Il se tenait assis, jambes croisées, sur une sorte de banquette couverte de brocart rouge et de coussins qui reposait sur une estrade garnie de tapis en soie. Cette estrade occupait le fond d’une salle tapissée de carreaux aux couleurs brillantes, sous de hautes fenêtres à vitraux par lesquelles entrait la musique d’une fontaine. L’homme qui m’accompagnait me jeta face contre terre. Ce traitement me révolta. Je voulus me relever aussitôt et, à ma surprise, il ne me rejeta pas au sol. Je vis alors que le haut personnage le renvoyait d’un mouvement de tête, puis il revint à moi :
— On m’a dit que tu parles le grec ? dit-il dans cette langue.
— Celui de Démosthène qui n’a plus cours mais grâce auquel je peux me faire comprendre…

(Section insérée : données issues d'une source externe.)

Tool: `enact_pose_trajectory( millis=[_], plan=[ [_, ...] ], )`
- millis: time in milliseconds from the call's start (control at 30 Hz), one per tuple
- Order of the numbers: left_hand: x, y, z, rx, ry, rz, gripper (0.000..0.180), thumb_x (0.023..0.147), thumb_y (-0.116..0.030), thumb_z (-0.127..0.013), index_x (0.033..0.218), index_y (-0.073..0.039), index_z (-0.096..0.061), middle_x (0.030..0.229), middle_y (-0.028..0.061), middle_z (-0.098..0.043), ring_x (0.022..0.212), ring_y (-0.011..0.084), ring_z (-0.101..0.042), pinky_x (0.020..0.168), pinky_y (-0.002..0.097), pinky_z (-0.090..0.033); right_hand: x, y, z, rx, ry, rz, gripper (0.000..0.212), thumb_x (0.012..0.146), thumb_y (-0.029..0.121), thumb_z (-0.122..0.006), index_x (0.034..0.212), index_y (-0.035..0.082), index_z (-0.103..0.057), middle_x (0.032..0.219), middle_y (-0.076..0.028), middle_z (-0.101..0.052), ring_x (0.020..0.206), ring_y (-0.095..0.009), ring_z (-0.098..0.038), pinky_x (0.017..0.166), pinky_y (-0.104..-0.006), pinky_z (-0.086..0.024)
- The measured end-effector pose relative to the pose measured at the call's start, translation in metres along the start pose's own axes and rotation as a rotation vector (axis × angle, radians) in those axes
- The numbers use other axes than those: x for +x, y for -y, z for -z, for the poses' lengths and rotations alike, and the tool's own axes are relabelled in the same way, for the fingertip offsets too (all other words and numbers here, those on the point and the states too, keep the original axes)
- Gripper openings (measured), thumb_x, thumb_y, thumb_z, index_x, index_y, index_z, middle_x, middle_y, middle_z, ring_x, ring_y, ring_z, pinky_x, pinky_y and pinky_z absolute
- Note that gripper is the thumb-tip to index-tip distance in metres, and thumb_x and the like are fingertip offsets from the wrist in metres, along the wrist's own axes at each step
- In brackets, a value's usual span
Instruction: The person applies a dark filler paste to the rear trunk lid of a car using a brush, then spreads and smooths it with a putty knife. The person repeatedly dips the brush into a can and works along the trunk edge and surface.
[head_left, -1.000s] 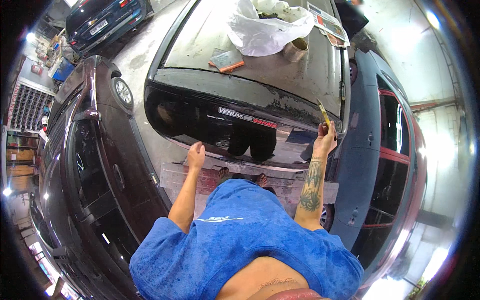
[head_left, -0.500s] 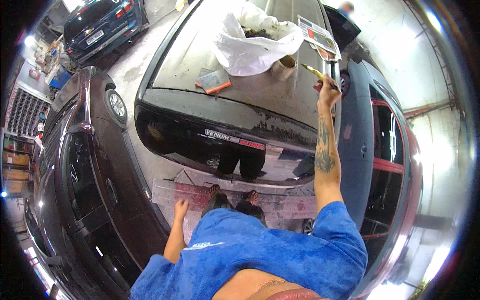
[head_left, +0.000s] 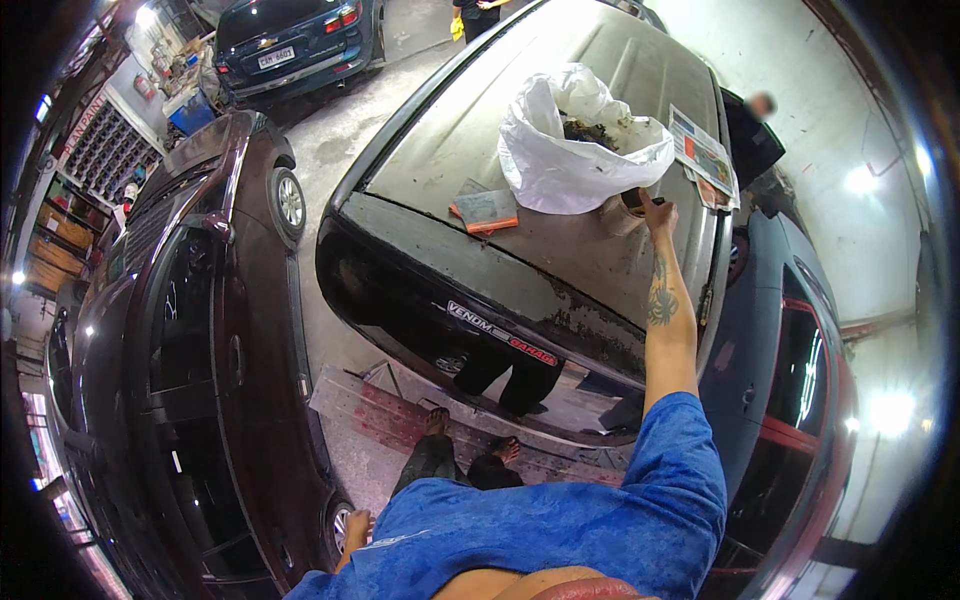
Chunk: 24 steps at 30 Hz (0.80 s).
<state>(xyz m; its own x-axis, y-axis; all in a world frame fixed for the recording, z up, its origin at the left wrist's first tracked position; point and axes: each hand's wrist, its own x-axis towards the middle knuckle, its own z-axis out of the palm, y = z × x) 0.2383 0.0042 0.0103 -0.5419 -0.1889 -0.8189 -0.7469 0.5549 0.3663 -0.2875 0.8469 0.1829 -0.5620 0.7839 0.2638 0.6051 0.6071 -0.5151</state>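
My right hand (head_left: 659, 215) reaches out over the worn, sanded roof (head_left: 430, 150) of a dark vehicle. It is closed on a slim yellow tool, mostly hidden now, with its end at the mouth of a brown cardboard tube (head_left: 622, 218). A white plastic bag (head_left: 545, 165), open at the top with dark scraps inside, stands just beyond the tube. Left of the bag lie grey sheets with an orange-edged piece (head_left: 487, 212). Down by my left side hangs my left hand (head_left: 357, 528), its fingers curled, with nothing visible in it.
Folded newspaper (head_left: 703, 155) lies along the roof's right edge. I stand on a stained plank platform (head_left: 380, 410) behind the vehicle. A dark brown car (head_left: 190, 400) is close on the left, a grey-blue car (head_left: 750, 340) on the right. Other people are farther off.
My right hand has brought the yellow tool from the roof's right side to the cardboard tube. My left hand has lowered toward my body. The whole view has shifted.
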Motion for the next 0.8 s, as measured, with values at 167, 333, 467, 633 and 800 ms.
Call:
enact_pose_trajectory(
  millis=[167, 333, 467, 633, 800],
  plan=[
    [0.014, -0.031, -0.013, -0.174, 0.007, 0.131, 0.032, 0.088, -0.028, -0.058, 0.108, -0.003, -0.063, 0.092, 0.0135, -0.070, 0.064, 0.0217, -0.063, 0.050, 0.0345, -0.047, -0.002, 0.004, 0.019, 0.213, 0.025, 0.020, 0.069, 0.067, 0.068, -0.073, 0.079, -0.001, -0.073, 0.082, -0.021, -0.070, 0.083, -0.038, -0.067, 0.080, -0.0450, -0.050],
    [0.044, -0.040, -0.002, -0.319, -0.003, 0.188, 0.034, 0.091, -0.027, -0.056, 0.113, -0.002, -0.062, 0.096, 0.0137, -0.070, 0.071, 0.0224, -0.068, 0.054, 0.0361, -0.052, -0.013, -0.020, 0.026, 0.443, -0.170, -0.182, 0.061, 0.076, 0.062, -0.071, 0.068, 0.001, -0.073, 0.060, -0.014, -0.066, 0.060, -0.024, -0.063, 0.070, -0.0404, -0.050],
    [0.063, -0.047, 0.005, -0.357, 0.005, 0.145, 0.036, 0.092, -0.027, -0.055, 0.116, -0.001, -0.060, 0.099, 0.0149, -0.070, 0.073, 0.0227, -0.068, 0.058, 0.0372, -0.054, -0.024, -0.042, 0.021, 0.604, -0.224, -0.350, 0.064, 0.081, 0.061, -0.068, 0.067, -0.002, -0.072, 0.050, -0.008, -0.060, 0.050, -0.018, -0.059, 0.064, -0.0382, -0.049],
    [0.071, -0.060, 0.006, -0.330, 0.044, 0.139, 0.037, 0.094, -0.029, -0.054, 0.117, -0.001, -0.060, 0.102, 0.0138, -0.069, 0.077, 0.0242, -0.068, 0.063, 0.0393, -0.055, -0.052, -0.036, 0.043, 1.183, -0.275, -0.744, 0.039, 0.085, 0.035, -0.073, 0.088, -0.003, -0.064, 0.060, -0.009, -0.060, 0.040, -0.014, -0.047, 0.037, -0.0287, -0.038],
    [0.073, -0.062, 0.011, -0.305, 0.041, 0.131, 0.035, 0.094, -0.030, -0.055, 0.116, -0.003, -0.061, 0.100, 0.0128, -0.070, 0.079, 0.0238, -0.068, 0.062, 0.0384, -0.053, -0.094, -0.029, 0.072, 1.656, -0.237, -0.804, 0.027, 0.091, 0.030, -0.065, 0.089, 0.004, -0.055, 0.066, -0.008, -0.057, 0.047, -0.014, -0.048, 0.040, -0.0280, -0.038]
  ],
)
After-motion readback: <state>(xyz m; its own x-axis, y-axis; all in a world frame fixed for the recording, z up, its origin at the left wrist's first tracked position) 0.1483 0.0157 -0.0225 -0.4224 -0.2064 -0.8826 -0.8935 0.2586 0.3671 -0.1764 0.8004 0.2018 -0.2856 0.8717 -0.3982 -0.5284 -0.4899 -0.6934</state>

— En effet… aussi nous nous exprimerons dans la langue de ton pays, ajouta-t-il en un français un peu zézayant mais très compréhensible et qui me remplit de joie. Sache d’abord devant qui tu comparais ce soir : mon nom est Fazil Ahmed Köprülü Pacha et j’ai succédé à mon père, le grand Mehmed Köprülü, à la charge de grand vizir de la Sublime Porte. C’est moi qui ai vaincu à Candie les forces de ton pays. La bannière du Prophète flotte désormais sur l’île entière, mais Morosini a obtenu les honneurs de la guerre, en hommage à sa vaillance. Il est reparti pour Venise avec les siens…
— Francesco Morosini a droit à toute mon admiration et je suis heureux pour lui, mais il ne m’intéresse pas. Ce que je supplie Votre Excellence de m’apprendre, c’est le sort de Mgr le duc de Beaufort, notre Amiral…
— Viens ici ! ordonna-t-il en désignant une place à ses côtés.
Sans montrer à quel point cette invitation me surprenait, je lui obéis. Cela me permit de le voir mieux. C’était un homme jeune à la peau claire, aux traits énergiques, aux yeux gris dominateurs. Une longue moustache noire pendait de chaque côté de sa bouche ferme et bien dessinée. Comme je l’appris par la suite, il n’était pas turc mais albanais et, sous son gouvernement comme sous celui de son père, l’État ottoman, affaibli par des sultans sinon indignes du moins incapables – l’actuel, Mehmed IV était surnommé le Chasseur parce qu’il y passait le temps qu’il ne consacrait pas à son harem –, avait retrouvé force et stabilité.